With any emerging technology it is to be expected that there will be both winners and losers. According to a new report from Lux Research, few of the CIGS (copper indium gallium diselenide) thin-film manufacturers stand out, while others will find partners or wither away. According to the market research firm, 2011 was a breakout year for CIGS module shipments and installations, generating 1.2GW of demand. Lux is forecasting the CIGS market to reach 2.3GW in 2015, generating US$2.35 billion in revenue.
“Manufacturers have begun ramping meaningful capacities and there have been tremendous improvements in module efficiency,” said Pallavi Madakasira, Lux Research analyst and lead author of the report. “Now, strategic partnerships between start-ups and industrial conglomerates are likely to determine this technology’s overall viability and competitiveness.”
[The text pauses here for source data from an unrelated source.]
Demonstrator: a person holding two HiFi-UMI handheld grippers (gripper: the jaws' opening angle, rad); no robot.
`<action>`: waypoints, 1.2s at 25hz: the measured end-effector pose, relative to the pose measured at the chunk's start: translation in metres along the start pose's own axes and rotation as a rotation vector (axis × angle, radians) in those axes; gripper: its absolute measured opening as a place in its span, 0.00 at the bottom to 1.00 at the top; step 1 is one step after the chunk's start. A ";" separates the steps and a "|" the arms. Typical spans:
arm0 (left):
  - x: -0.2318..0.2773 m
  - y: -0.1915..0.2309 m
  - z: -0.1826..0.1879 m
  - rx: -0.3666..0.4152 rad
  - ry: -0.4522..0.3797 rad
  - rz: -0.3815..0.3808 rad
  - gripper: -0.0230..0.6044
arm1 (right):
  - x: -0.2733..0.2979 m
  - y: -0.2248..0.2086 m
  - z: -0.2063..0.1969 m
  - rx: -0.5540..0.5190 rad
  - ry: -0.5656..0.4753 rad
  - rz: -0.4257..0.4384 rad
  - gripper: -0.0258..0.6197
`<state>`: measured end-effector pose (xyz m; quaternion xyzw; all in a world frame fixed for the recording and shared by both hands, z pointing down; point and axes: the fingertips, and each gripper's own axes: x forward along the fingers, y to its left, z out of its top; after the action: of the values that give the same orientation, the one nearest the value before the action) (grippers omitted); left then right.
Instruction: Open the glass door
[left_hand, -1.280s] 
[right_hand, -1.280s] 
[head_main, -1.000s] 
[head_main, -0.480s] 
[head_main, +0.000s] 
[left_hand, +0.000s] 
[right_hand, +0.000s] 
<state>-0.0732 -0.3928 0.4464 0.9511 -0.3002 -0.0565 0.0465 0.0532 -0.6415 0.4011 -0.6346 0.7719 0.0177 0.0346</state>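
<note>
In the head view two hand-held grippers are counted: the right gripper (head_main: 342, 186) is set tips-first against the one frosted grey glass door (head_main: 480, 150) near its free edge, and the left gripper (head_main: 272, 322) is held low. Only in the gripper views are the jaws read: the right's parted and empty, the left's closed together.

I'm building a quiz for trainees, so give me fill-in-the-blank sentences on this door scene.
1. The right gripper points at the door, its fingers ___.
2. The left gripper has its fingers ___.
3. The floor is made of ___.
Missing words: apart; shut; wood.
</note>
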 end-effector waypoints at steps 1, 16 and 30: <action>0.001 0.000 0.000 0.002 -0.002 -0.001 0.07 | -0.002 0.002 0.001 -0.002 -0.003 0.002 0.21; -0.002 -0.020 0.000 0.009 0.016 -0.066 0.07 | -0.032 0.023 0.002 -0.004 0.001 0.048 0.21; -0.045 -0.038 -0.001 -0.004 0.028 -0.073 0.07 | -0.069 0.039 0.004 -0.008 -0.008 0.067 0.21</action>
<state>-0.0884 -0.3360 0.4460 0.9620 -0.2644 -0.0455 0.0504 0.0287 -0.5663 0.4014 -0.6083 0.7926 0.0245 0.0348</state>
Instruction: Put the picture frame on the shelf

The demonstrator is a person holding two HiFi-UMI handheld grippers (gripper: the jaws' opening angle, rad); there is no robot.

Following recent success with supply deals for utility-scale PV projects, Japan-based Solar Frontier (CIS) thin-film manufacturer was said to be “a clear winner, with a solid position in the ‘Dominant’ quadrant – and was the only firm to earn a ‘Strong Positive’ take.”
However, Lux noted that it expected Global Solar, Avancis and Solibro to emerge as bankable players but be consolidation targets. Considering Q-Cells financial woes, Lux said that Solibro would need to “quickly and independently strengthen its financial position to succeed.”
Lux also thinks that Stion, Miasole and Nuvosun can emerge as “champions”, though noting that success was dependent on their ability to ramp capacity and maintain high utilization rates, however, this could be said of all CIGS firms.
Other start-ups such as ISET, Flisom and AQT were seen as acquisition targets, but had strong technical values but weaker business execution scores. Global Solar, which is currently selling its PowerFLEX Technology to Dow for its shingle roof product offering, could do well but was said to need to be less conservative in its market approach. Nuvosun is also supplying Dow and has received funding from the company.
However, not all are expected to survive and the biggest challenge outside individual companies executing successfully on business plans is remaining competitive with conventional crystalline silicon technologies, whilst supporting sustainable new markets where they do not compete with crystalline silicon technologies.